John von Neumann, aka "Johnny" was more likely than not the greatest mathematician of the last century, making contributions to a wide range of fields including set theory, functional analysis, quantum mechanics, ergodic theory, continuous geometry, economics, game theory, computer science, numerical analysis, hydrodynamics (as it relates to explosions) etc. etc. as well as many other mathematical fields.

He first came to my attention because of his work on a subject that has always fascinated me... the Manhattan Project. In the earliest days of development, the majority of those working on the actual process by which the fissionable material would reach super criticality believed that the only reliable method was what was referred to as a "Gun Assembly", where one sub critical mass would be fired into another to achieve super criticality.
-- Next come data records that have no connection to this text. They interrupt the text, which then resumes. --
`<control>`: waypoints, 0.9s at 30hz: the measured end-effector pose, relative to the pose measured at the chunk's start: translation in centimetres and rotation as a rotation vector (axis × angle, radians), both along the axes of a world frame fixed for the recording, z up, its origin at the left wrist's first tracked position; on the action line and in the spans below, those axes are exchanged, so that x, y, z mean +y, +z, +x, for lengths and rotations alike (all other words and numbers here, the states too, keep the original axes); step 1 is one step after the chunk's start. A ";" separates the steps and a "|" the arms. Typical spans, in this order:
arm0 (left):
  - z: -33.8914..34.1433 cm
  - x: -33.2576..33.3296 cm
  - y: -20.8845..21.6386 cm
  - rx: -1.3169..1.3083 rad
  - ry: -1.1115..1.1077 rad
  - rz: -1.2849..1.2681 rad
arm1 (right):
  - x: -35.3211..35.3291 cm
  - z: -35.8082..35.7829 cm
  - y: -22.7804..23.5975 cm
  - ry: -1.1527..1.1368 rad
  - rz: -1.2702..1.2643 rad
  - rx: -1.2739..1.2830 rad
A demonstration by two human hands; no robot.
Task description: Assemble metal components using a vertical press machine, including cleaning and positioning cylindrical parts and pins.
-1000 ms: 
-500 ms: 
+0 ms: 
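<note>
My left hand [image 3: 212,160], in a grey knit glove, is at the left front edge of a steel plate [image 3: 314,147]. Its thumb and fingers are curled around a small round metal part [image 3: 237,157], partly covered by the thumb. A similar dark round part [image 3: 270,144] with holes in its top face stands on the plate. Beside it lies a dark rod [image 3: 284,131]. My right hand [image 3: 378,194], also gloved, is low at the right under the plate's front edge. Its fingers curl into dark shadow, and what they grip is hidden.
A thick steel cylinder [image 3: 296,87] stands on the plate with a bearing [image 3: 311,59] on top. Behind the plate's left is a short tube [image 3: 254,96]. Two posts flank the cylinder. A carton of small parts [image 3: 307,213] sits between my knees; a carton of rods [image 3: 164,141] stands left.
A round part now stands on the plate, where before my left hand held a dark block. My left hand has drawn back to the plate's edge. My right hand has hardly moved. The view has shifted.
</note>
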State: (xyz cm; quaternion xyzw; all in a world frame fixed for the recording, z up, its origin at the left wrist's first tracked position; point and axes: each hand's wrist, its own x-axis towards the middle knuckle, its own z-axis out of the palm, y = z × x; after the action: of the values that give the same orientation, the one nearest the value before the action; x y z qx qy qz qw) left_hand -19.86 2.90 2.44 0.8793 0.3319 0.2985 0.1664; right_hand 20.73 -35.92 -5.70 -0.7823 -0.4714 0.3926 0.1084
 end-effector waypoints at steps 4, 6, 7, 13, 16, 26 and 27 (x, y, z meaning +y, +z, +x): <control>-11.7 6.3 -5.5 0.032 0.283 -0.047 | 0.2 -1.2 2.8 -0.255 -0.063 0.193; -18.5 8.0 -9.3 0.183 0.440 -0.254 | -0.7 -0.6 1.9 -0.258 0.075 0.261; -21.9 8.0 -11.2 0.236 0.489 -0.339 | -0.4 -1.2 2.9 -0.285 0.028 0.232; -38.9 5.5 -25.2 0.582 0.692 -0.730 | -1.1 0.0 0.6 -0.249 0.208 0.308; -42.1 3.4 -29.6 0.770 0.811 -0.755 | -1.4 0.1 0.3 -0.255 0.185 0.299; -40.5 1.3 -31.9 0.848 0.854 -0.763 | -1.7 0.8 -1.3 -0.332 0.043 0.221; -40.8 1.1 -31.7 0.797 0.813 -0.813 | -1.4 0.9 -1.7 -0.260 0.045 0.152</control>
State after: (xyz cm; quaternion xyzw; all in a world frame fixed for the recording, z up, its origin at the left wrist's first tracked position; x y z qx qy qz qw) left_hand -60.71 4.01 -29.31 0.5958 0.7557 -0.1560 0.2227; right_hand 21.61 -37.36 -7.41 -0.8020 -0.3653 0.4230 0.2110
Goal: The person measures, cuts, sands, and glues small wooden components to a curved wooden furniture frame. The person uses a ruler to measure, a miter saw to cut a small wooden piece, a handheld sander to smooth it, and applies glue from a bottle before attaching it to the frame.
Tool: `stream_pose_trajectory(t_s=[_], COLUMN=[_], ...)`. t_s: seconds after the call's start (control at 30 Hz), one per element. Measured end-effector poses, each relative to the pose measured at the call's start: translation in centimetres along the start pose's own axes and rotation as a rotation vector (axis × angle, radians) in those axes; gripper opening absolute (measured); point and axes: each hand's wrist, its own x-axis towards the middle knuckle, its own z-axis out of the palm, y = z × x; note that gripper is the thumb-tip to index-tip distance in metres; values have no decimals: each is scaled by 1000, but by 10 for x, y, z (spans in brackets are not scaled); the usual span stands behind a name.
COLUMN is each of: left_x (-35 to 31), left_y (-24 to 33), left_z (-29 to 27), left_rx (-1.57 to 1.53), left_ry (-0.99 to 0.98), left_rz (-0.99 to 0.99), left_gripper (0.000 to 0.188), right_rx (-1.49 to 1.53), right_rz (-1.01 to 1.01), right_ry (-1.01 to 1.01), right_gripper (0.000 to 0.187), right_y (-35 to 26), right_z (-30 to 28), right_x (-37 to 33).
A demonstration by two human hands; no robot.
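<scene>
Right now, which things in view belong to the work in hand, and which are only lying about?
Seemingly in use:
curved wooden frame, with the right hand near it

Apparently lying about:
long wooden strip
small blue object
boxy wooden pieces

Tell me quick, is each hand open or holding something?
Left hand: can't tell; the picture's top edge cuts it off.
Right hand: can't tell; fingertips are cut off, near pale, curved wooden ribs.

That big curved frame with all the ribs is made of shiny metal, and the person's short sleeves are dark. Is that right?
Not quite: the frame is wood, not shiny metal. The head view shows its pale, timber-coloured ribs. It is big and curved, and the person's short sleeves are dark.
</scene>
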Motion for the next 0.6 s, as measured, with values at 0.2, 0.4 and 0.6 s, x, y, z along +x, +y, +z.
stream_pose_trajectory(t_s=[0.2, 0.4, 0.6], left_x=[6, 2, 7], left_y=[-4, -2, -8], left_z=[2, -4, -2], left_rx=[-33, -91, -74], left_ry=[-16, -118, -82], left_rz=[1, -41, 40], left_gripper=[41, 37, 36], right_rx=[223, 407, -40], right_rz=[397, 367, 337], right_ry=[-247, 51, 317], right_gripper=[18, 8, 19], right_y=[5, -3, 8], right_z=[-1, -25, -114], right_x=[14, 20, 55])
While this was reliable, it was grossly inefficient, and also not scalable.

Von Neumann was one of the mathematicians who worked on the explosive lens process, an elegant and complex solution which is more widely known as an implosion style device. This process is the one that was tested at Trinity, the worlds first man made atomic detonation, and has been at the core of every nuclear and thermo-nuclear device since. In any case, tales of von Neumann's prowess abound, and there was one that always appealed to me.

Von Neumann was once asked to solve a classic "fly puzzle"...

Two bicyclists start twenty miles apart and head toward each other, each going at a steady rate of 10 Mph. At the same time, a fly that travels at a steady 15 Mph starts from the front wheel of the southbound bicycle and flies to the front wheel of the northbound one, then turns around and the flies to the front wheel of the southbound one again, and continues in this manner till he is crushed between the two front wheels. Question: what total distance did the fly cover?

There are two ways to answer the problem. One is to calculate the distance the fly covers on each leg of its trips between the two bicycles and finally sum the infinite series so obtained. The quick way is to observe that the bicycles meet exactly an hour after they start so that the fly had just an hour for his travels; the answer must therefore be 15 miles. When the question was put to von Neumann, he solved it in an instant, and thereby disappointed the questioner...

"Oh, you mush have heard the trick before!"

"What trick" asked von Neumann, "all I did was sum the infinite series."